[WORK INSTRUCTIONS] Would you transcribe the listing that follows, character for character, and omit its images?

[GIVEN ENTRIES]

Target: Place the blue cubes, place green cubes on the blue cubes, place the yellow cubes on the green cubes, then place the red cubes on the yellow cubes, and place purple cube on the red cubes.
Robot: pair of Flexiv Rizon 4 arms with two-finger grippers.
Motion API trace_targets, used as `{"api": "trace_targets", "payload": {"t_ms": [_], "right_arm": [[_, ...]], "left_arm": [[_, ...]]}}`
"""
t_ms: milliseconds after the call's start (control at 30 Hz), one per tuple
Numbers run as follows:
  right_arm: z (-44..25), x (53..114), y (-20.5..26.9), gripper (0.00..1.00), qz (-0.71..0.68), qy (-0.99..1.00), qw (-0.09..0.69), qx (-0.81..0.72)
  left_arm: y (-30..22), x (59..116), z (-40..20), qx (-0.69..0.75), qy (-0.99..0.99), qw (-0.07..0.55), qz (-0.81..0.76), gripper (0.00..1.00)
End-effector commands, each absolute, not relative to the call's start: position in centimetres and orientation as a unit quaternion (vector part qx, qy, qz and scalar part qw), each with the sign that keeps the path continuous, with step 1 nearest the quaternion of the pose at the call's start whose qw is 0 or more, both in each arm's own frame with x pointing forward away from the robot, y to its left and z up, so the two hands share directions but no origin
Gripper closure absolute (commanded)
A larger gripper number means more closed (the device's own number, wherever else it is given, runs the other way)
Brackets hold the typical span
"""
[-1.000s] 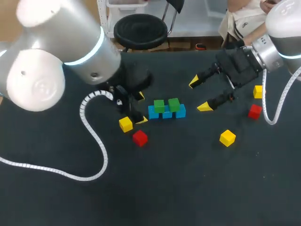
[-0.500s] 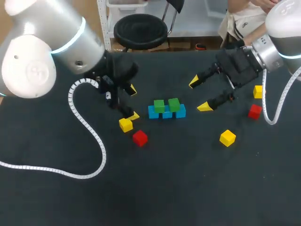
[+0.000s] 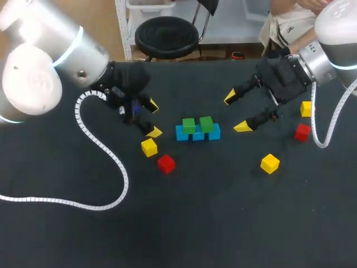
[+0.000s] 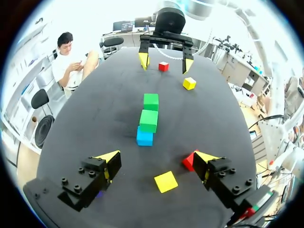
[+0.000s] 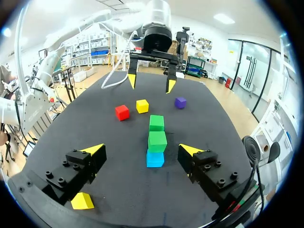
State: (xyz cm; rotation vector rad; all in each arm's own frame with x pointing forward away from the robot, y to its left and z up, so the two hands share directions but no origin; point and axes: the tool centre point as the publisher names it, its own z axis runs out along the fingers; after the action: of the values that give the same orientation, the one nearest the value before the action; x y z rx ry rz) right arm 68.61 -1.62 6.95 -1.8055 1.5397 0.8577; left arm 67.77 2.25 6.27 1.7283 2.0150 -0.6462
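Two green cubes (image 3: 189, 125) sit on the blue cubes (image 3: 215, 133). The left gripper (image 3: 153, 118) and right gripper (image 3: 236, 111) both gape wide, holding nothing.

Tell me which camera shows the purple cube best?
The right wrist view: the purple cube lies unobstructed there. In the head and left wrist views the left gripper hides nearly all of it.

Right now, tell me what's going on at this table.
Two arms are stacking cubes by colour. Two green cubes sit on a row of blue cubes. Yellow cubes and red cubes lie loose around it, none stacked yet. The left end effector is open and empty by the nearest yellow one. The right end effector is open and empty on the row's other side.
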Motion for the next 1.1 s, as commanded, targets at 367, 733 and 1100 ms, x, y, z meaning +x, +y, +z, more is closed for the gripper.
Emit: {"api": "trace_targets", "payload": {"t_ms": [367,733,1100], "right_arm": [[6.9,68.6,-1.6,0.00,0.324,0.581,0.305,-0.682],[6.9,68.6,-1.6,0.00,0.324,0.581,0.305,-0.682],[6.9,68.6,-1.6,0.00,0.324,0.581,0.305,-0.682]], "left_arm": [[2.2,67.5,7.7,0.631,0.717,0.203,-0.218,0.00],[1.9,67.4,8.4,0.636,0.712,0.209,-0.209,0.00],[1.9,67.4,8.5,0.636,0.714,0.208,-0.207,0.00]]}}
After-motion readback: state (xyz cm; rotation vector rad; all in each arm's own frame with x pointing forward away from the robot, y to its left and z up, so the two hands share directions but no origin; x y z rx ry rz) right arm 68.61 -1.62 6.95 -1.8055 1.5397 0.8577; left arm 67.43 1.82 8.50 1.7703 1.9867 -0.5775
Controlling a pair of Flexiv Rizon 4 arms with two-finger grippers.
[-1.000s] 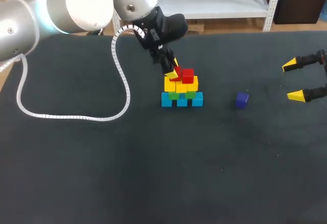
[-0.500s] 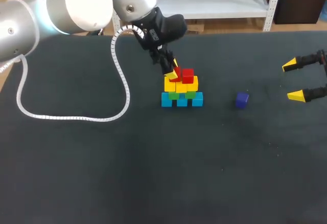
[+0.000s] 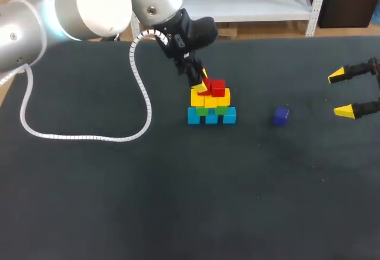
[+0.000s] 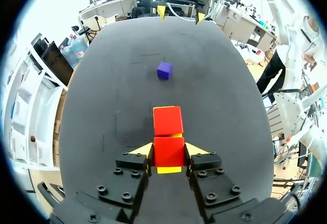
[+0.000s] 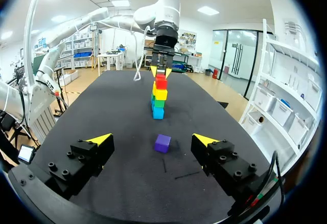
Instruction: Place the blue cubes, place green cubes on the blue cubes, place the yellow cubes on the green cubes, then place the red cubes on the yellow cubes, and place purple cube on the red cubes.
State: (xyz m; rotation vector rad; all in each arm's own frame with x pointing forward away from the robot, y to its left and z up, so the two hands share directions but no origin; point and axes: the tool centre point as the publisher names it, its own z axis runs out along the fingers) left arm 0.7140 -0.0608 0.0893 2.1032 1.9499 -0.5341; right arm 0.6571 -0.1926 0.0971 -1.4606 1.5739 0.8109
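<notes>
Pinching a small red cube (image 4: pixel 168 152) between its jaws atop the yellow cubes (image 3: pixel 210 100), the left gripper (image 3: pixel 202 82) nearly completes that layer; the small purple cube (image 3: pixel 281 115) lies untouched ahead of the spread jaws of the right gripper (image 3: pixel 341 93)

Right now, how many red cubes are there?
2. One red cube is gripped by the left gripper atop the yellow cubes; the other red cube sits beside it, nearer the purple cube. None looks hidden.
</notes>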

[RESULT FOR THIS TASK]
Target: Place the blue cubes, place green cubes on the blue cubes, place the yellow cubes on the green cubes, then place the red cubes on the yellow cubes, and place purple cube on the red cubes.
Robot: pair of Flexiv Rizon 4 arms with two-finger grippers.
Motion API trace_targets, used as `{"api": "trace_targets", "payload": {"t_ms": [_], "right_arm": [[_, ...]], "left_arm": [[_, ...]]}}`
"""
t_ms: milliseconds after the call's start (control at 30 Hz), one per tuple
Numbers run as follows:
  right_arm: z (-44..25), x (53..114), y (-20.5..26.9), gripper (0.00..1.00), qz (-0.71..0.68), qy (-0.99..1.00), qw (-0.09..0.69), qx (-0.81..0.72)
  left_arm: y (-30..22), x (59..116), z (-40..20), qx (-0.69..0.75), qy (-0.99..0.99), qw (-0.07..0.55), qz (-0.81..0.76), gripper (0.00..1.00)
End-effector commands, each absolute, not relative to the call's start: position in centimetres and orientation as a unit quaternion (vector part qx, qy, qz and scalar part qw), each with the sign that keeps the path continuous, with step 1 nearest the quaternion of the pose at the call's start whose qw is 0 or more, both in each arm's own frame with x pointing forward away from the robot, y to its left and z up, so the two hands share directions but no origin
Gripper closure absolute (commanded)
A larger gripper number means more closed (the device's own number, wherever else it is given, runs the other way)
Brackets hold the typical span
"""
[-1.000s] 
[-0.500s] 
[+0.000s] 
[+0.000s] 
[+0.000s] 
State: (xyz cm; rotation vector rad; all in each arm's own frame with x pointing forward away from the robot, y to its left and z up, so the two hands share directions but no origin; point and axes: the tool centre point as the publisher names it, its own z axis runs out along the fingers; after the action: of the values that give the same orientation, the one nearest the value before the action; x y z rx ry rz) right arm 68.61 -1.62 6.95 -1.8055 1.5397 0.8577; left arm 67.77 2.25 6.27 1.7283 2.0150 -0.6462
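Two green cubes (image 3: 189, 125) sit on the blue cubes (image 3: 215, 133). The left gripper (image 3: 153, 118) and right gripper (image 3: 236, 111) both gape wide, holding nothing.

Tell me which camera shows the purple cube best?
The right wrist view: the purple cube lies unobstructed there. In the head and left wrist views the left gripper hides nearly all of it.

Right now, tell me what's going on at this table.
Two arms are stacking cubes by colour. Two green cubes sit on a row of blue cubes. Yellow cubes and red cubes lie loose around it, none stacked yet. The left end effector is open and empty by the nearest yellow one. The right end effector is open and empty on the row's other side.
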Motion for the next 1.1 s, as commanded, targets at 367, 733 and 1100 ms, x, y, z meaning +x, +y, +z, more is closed for the gripper.
Emit: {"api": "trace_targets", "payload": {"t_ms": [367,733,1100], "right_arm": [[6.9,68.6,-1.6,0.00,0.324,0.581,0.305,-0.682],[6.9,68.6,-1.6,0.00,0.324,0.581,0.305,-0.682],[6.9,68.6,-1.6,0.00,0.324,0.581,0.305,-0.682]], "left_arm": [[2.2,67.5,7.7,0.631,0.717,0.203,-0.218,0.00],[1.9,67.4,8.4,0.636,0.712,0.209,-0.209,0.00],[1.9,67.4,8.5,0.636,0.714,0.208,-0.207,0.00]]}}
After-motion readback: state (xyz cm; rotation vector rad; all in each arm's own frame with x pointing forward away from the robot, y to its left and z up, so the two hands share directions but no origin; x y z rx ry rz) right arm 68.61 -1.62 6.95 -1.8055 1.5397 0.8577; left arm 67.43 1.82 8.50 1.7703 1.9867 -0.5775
Controlling a pair of Flexiv Rizon 4 arms with two-finger grippers.
[-1.000s] 
[-0.500s] 
[+0.000s] 
[+0.000s] 
[+0.000s] 
Instruction: Place the blue cubes, place green cubes on the blue cubes, place the yellow cubes on the green cubes, then place the red cubes on the yellow cubes, and place purple cube on the red cubes.
State: (xyz m; rotation vector rad; all in each arm's own frame with x pointing forward away from the robot, y to its left and z up, so the two hands share directions but no origin; point and axes: the tool centre point as the publisher names it, its own z axis runs out along the fingers) left arm 0.7140 -0.0608 0.0893 2.1032 1.9499 -0.5341; right arm 0.6571 -0.1926 0.0971 -1.4606 1.5739 0.8109
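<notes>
Pinching a small red cube (image 4: pixel 168 152) between its jaws atop the yellow cubes (image 3: pixel 210 100), the left gripper (image 3: pixel 202 82) nearly completes that layer; the small purple cube (image 3: pixel 281 115) lies untouched ahead of the spread jaws of the right gripper (image 3: pixel 341 93)

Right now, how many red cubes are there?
2. One red cube is gripped by the left gripper atop the yellow cubes; the other red cube sits beside it, nearer the purple cube. None looks hidden.
</notes>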

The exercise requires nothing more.